▸ **Assignment**:
Down to the last word, output the records below, skipping any images.

Records excerpted from a collection:

________________________________________

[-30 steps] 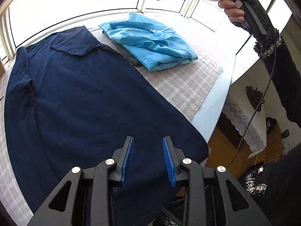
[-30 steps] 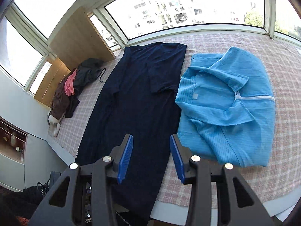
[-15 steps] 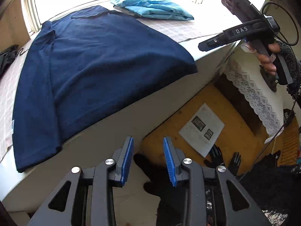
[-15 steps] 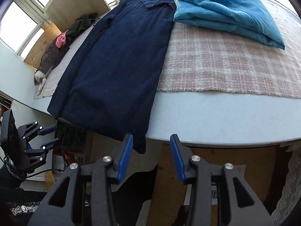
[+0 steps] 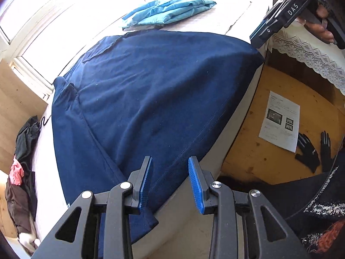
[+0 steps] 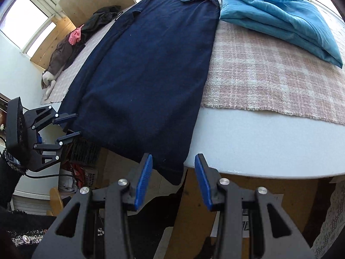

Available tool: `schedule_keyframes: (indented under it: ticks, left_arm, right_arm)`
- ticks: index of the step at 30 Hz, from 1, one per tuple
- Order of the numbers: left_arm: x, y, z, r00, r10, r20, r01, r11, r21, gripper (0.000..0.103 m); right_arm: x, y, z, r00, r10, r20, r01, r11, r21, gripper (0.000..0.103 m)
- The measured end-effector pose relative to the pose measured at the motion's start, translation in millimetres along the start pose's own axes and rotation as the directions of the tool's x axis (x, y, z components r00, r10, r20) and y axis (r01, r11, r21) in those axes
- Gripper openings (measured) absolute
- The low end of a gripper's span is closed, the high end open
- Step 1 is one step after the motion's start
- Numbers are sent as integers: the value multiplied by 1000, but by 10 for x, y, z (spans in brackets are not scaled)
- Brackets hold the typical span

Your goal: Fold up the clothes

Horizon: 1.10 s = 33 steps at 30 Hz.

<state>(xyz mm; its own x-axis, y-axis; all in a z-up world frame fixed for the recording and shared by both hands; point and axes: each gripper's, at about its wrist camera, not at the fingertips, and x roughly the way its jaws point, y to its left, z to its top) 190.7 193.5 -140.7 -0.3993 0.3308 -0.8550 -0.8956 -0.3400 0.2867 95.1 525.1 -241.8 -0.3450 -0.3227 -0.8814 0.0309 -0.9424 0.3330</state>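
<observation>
One garment is finished: a light blue shirt (image 6: 280, 15) lies folded in a neat stack on the checked cloth (image 6: 269, 69), well beyond the right hand-held gripper (image 6: 173, 181) and off to its right. The navy shirt (image 5: 151, 99) is the piece in hand, and no crosswise fold shows in it yet. It lies stretched out lengthwise on the worktop (image 6: 258, 142), collar at the far end by the window, its hem spilling over the near edge just ahead of both tools.

The left hand-held gripper (image 5: 170, 181) is released, nothing pinched; its jaws have just been opening a little, and the hem's left corner lies under and between its blue pads without being squeezed. The right hand-held gripper is likewise released, jaws apart, with the hem's other corner hanging just ahead of the gap. To me it looks like the person is lining up to take both hem corners.

Farther off to the left gripper's left sits a heap of dark and pink clothes (image 5: 21, 161), so I'd say several folds and several garments remain.
</observation>
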Motion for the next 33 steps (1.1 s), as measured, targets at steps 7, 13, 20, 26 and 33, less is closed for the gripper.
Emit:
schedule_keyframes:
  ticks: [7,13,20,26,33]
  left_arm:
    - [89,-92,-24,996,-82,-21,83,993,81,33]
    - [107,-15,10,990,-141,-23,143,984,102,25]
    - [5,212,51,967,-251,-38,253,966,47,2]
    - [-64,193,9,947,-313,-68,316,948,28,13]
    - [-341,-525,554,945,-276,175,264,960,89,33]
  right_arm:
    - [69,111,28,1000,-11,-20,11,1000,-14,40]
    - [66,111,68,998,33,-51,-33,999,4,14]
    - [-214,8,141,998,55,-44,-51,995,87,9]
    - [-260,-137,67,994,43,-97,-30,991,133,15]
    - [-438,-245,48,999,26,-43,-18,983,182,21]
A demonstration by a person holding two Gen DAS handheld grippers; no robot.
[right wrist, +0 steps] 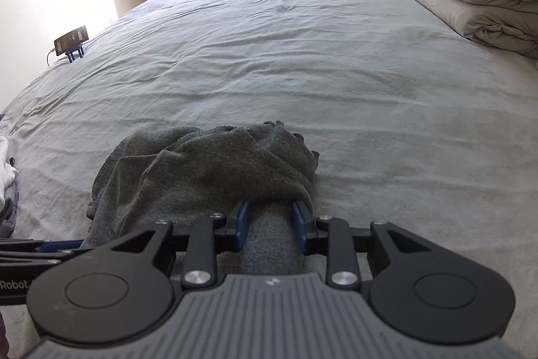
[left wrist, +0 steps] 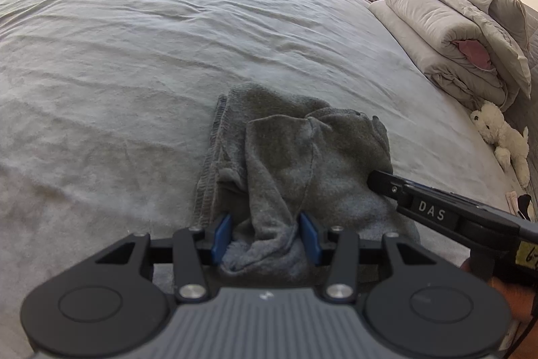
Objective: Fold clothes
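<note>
A dark grey fleece garment [left wrist: 296, 150] lies crumpled on the pale grey bed sheet [left wrist: 134, 56]. My left gripper [left wrist: 265, 224] has its blue pads closed on a bunched near edge of it. From the right, my right gripper [left wrist: 373, 181] reaches in low to the garment's right side. In the right wrist view the same garment [right wrist: 208, 164] humps up just past my right gripper [right wrist: 270, 211], and a strip of its fabric fills the gap between the blue pads. The left gripper [right wrist: 67, 246] shows at the lower left edge, beside the cloth.
Folded grey duvets [left wrist: 437, 23] are stacked along the right side of the bed, with a white plush toy [left wrist: 501, 133] below them. A phone on a stand [right wrist: 72, 39] stands at the far left corner. White cloth [right wrist: 6, 170] lies at the left edge.
</note>
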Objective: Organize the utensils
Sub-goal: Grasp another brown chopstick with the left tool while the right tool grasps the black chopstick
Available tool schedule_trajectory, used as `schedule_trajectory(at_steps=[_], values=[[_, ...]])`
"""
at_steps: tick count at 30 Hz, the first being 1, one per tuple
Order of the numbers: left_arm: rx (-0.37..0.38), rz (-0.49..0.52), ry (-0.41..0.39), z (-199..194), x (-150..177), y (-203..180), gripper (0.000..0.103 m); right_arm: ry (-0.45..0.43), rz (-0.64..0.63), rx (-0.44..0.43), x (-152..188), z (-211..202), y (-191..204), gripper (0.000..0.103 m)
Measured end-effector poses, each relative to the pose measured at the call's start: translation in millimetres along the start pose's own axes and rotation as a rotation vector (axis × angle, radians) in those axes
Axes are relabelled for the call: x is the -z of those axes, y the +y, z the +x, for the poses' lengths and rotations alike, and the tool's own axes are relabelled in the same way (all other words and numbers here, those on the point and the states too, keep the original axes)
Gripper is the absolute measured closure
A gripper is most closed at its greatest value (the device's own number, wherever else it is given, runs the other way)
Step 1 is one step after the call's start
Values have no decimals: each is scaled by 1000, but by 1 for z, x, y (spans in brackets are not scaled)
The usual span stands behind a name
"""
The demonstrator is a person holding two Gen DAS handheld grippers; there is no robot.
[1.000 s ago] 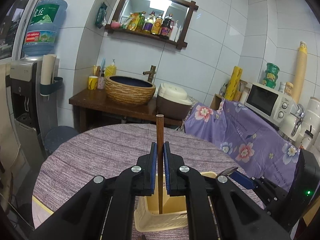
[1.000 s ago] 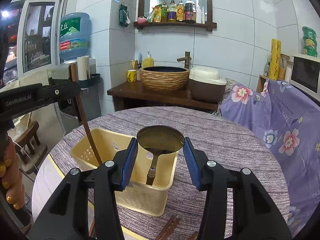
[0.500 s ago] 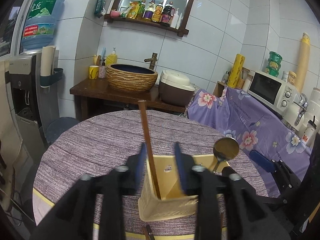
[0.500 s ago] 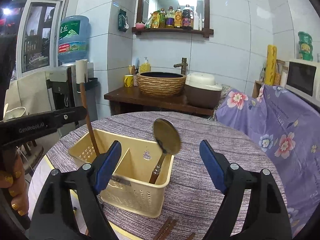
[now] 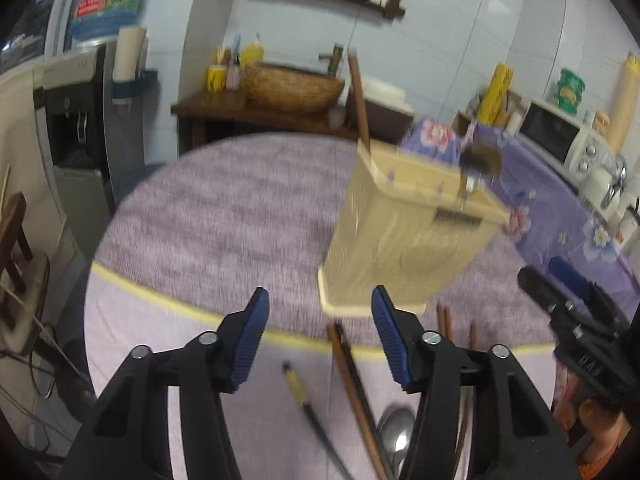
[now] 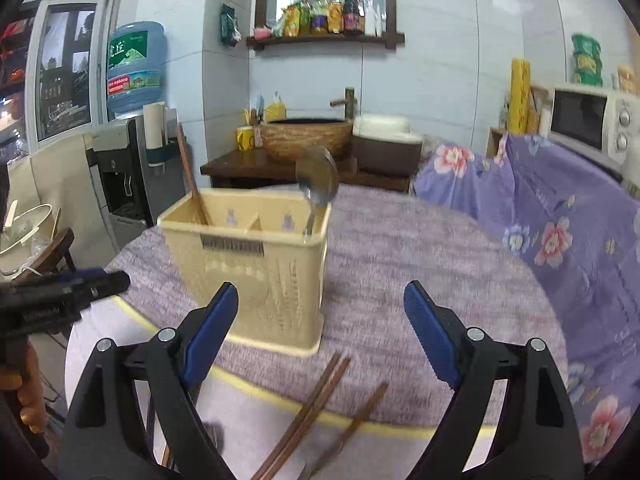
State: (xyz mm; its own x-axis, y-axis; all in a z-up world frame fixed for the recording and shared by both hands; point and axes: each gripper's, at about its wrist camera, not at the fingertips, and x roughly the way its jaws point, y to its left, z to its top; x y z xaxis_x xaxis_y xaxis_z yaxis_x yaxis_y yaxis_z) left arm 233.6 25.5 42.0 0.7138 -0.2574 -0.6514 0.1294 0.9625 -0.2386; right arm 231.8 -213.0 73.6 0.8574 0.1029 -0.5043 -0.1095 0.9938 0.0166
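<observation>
The left gripper (image 5: 318,336), black-armed with ribbed blue pads, stood wide open and held nothing, its jaws apart above the near edge of the table. The right gripper (image 6: 320,326), of the same make, gaped wider still and was likewise empty. Between and beyond them stood the pale yellow perforated plastic utensil basket (image 6: 256,276), rectangular and split by a divider into compartments. A dark brown wooden chopstick (image 6: 192,184) leaned in its left compartment, and a shiny metal spoon (image 6: 316,188) stood bowl-up in the right one. Loose brown wooden chopsticks (image 6: 312,404) lay on the round table's mottled purple woven cloth (image 6: 400,248), just in front of the basket. In the left wrist view another metal spoon (image 5: 394,436) and a slim yellow-and-black handled utensil (image 5: 304,404) lay nearer.
</observation>
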Motion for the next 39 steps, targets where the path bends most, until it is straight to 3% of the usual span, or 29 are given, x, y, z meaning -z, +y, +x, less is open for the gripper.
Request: schedule_trajectory(at_steps=[5, 11, 27, 39], values=[[15, 20, 150, 32, 36, -5, 73, 74, 38, 3, 30, 1, -7, 19], [19, 76, 205, 53, 42, -22, 83, 109, 68, 8, 49, -2, -16, 19], [-2, 72, 247, 61, 50, -18, 87, 124, 84, -24, 57, -8, -16, 17], [-52, 93, 272, 87, 29, -23, 91, 133, 91, -2, 57, -8, -16, 17]])
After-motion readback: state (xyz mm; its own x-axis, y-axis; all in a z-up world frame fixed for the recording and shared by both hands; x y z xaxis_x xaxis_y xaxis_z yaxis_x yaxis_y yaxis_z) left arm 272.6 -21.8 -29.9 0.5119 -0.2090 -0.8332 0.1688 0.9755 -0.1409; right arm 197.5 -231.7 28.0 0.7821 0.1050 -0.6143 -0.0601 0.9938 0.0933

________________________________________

▸ **Answer area**:
[-30 steps] 
[-30 steps] 
[-15 steps] 
[-15 steps] 
[+0 steps] 
[+0 steps] 

Available tool: `schedule_keyframes: (indented under it: ticks, left_arm, right_arm)`
- ticks: index of the step at 30 Hz, from 1, one per tuple
- Order of the numbers: left_arm: x, y, z, r00, r10, r20, r01, r11, r21, gripper (0.000..0.103 m); right_arm: x, y, z, r00, r10, r20, r01, r11, r21, gripper (0.000..0.103 m)
- The measured end-effector pose relative to the pose measured at the motion's start, translation in millimetres along the start pose's own axes and rotation as the directions of the tool's x axis (x, y, z components r00, r10, r20) and y axis (r01, r11, r21) in those axes
- Gripper openings (measured) absolute
- The low end of a gripper's span is closed, the high end open
- Step 1 is one step after the motion's start
- Numbers are sent as integers: the value multiplied by 1000, but by 10 for x, y, z (spans in brackets are not scaled)
- Brackets hold the typical span

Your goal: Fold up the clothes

Horizon: 1.10 s = 33 steps at 30 Hz.

<state>(xyz mm; its own x-axis, y-axis; all in a z-up world frame fixed for the recording and shared by both hands; point and axes: each gripper's, at about its wrist camera, not at the fingertips, and x roughly the way its jaws point, y to its left, z to its top) 190.7 193.5 -140.7 -0.3993 0.3308 -0.8550 -0.8956 -0.3400 0.2867 95.1 525.1 -241.8 -0.3450 -0.3227 -0.8814 0.0309 -0.9424 0.3330</state>
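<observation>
One garment is finished: a light blue shirt (image 6: 280, 15) lies folded in a neat stack on the checked cloth (image 6: 269, 69), well beyond the right hand-held gripper (image 6: 173, 181) and off to its right. The navy shirt (image 5: 151, 99) is the piece in hand, and no crosswise fold shows in it yet. It lies stretched out lengthwise on the worktop (image 6: 258, 142), collar at the far end by the window, its hem spilling over the near edge just ahead of both tools.

The left hand-held gripper (image 5: 170, 181) is released, nothing pinched; its jaws have just been opening a little, and the hem's left corner lies under and between its blue pads without being squeezed. The right hand-held gripper is likewise released, jaws apart, with the hem's other corner hanging just ahead of the gap. To me it looks like the person is lining up to take both hem corners.

Farther off to the left gripper's left sits a heap of dark and pink clothes (image 5: 21, 161), so I'd say several folds and several garments remain.
</observation>
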Motion for the next 33 steps (1.1 s), as measured, targets at steps 7, 13, 20, 26 and 33, less is closed for the gripper.
Emit:
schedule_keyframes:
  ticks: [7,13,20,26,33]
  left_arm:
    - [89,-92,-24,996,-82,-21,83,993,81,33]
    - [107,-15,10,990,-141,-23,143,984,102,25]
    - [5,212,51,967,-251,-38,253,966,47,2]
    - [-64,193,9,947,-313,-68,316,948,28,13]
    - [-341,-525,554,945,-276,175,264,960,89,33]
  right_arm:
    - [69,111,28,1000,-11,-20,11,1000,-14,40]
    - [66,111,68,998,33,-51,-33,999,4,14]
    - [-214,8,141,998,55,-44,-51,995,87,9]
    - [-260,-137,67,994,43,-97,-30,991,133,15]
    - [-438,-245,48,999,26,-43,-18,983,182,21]
A demonstration by a person holding two Gen DAS handheld grippers; no robot.
[right wrist, +0 steps] 
[left wrist, +0 steps] 
Objective: Fold clothes
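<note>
A dark grey fleece garment [left wrist: 296, 150] lies crumpled on the pale grey bed sheet [left wrist: 134, 56]. My left gripper [left wrist: 265, 224] has its blue pads closed on a bunched near edge of it. From the right, my right gripper [left wrist: 373, 181] reaches in low to the garment's right side. In the right wrist view the same garment [right wrist: 208, 164] humps up just past my right gripper [right wrist: 270, 211], and a strip of its fabric fills the gap between the blue pads. The left gripper [right wrist: 67, 246] shows at the lower left edge, beside the cloth.
Folded grey duvets [left wrist: 437, 23] are stacked along the right side of the bed, with a white plush toy [left wrist: 501, 133] below them. A phone on a stand [right wrist: 72, 39] stands at the far left corner. White cloth [right wrist: 6, 170] lies at the left edge.
</note>
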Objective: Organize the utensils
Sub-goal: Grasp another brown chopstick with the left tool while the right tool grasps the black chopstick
Available tool schedule_trajectory, used as `schedule_trajectory(at_steps=[_], values=[[_, ...]])`
"""
at_steps: tick count at 30 Hz, the first being 1, one per tuple
Order of the numbers: left_arm: rx (-0.37..0.38), rz (-0.49..0.52), ry (-0.41..0.39), z (-199..194), x (-150..177), y (-203..180), gripper (0.000..0.103 m); right_arm: ry (-0.45..0.43), rz (-0.64..0.63), rx (-0.44..0.43), x (-152..188), z (-211..202), y (-191..204), gripper (0.000..0.103 m)
Measured end-effector poses, each relative to the pose measured at the call's start: translation in millimetres along the start pose's own axes and rotation as a rotation vector (axis × angle, radians) in those axes
Axes are relabelled for the call: x is the -z of those axes, y the +y, z the +x, for the poses' lengths and rotations alike, and the tool's own axes are relabelled in the same way (all other words and numbers here, those on the point and the states too, keep the original axes)
Gripper is the absolute measured closure
A gripper is most closed at its greatest value (the device's own number, wherever else it is given, runs the other way)
Step 1 is one step after the call's start
Values have no decimals: each is scaled by 1000, but by 1 for z, x, y (spans in brackets are not scaled)
The usual span stands behind a name
"""
The demonstrator is a person holding two Gen DAS handheld grippers; there is no robot.
[1.000 s ago] 
[1.000 s ago] 
[0.500 s ago] 
[0.500 s ago] 
[now] 
[now] 
State: (xyz mm; its own x-axis, y-axis; all in a z-up world frame fixed for the recording and shared by both hands; point and axes: each gripper's, at about its wrist camera, not at the fingertips, and x roughly the way its jaws point, y to its left, z to its top; x y z xaxis_x xaxis_y xaxis_z yaxis_x yaxis_y yaxis_z) left arm 233.6 25.5 42.0 0.7138 -0.2574 -0.6514 0.1294 0.9625 -0.2386; right arm 231.8 -213.0 73.6 0.8574 0.1029 -0.5043 -0.1095 0.9938 0.0166
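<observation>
The left gripper (image 5: 318,336), black-armed with ribbed blue pads, stood wide open and held nothing, its jaws apart above the near edge of the table. The right gripper (image 6: 320,326), of the same make, gaped wider still and was likewise empty. Between and beyond them stood the pale yellow perforated plastic utensil basket (image 6: 256,276), rectangular and split by a divider into compartments. A dark brown wooden chopstick (image 6: 192,184) leaned in its left compartment, and a shiny metal spoon (image 6: 316,188) stood bowl-up in the right one. Loose brown wooden chopsticks (image 6: 312,404) lay on the round table's mottled purple woven cloth (image 6: 400,248), just in front of the basket. In the left wrist view another metal spoon (image 5: 394,436) and a slim yellow-and-black handled utensil (image 5: 304,404) lay nearer.
</observation>
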Motion for the next 39 steps, targets where the path bends most, until it is straight to 3% of the usual span, or 29 are given, x, y, z meaning -z, +y, +x, less is open for the gripper.
Request: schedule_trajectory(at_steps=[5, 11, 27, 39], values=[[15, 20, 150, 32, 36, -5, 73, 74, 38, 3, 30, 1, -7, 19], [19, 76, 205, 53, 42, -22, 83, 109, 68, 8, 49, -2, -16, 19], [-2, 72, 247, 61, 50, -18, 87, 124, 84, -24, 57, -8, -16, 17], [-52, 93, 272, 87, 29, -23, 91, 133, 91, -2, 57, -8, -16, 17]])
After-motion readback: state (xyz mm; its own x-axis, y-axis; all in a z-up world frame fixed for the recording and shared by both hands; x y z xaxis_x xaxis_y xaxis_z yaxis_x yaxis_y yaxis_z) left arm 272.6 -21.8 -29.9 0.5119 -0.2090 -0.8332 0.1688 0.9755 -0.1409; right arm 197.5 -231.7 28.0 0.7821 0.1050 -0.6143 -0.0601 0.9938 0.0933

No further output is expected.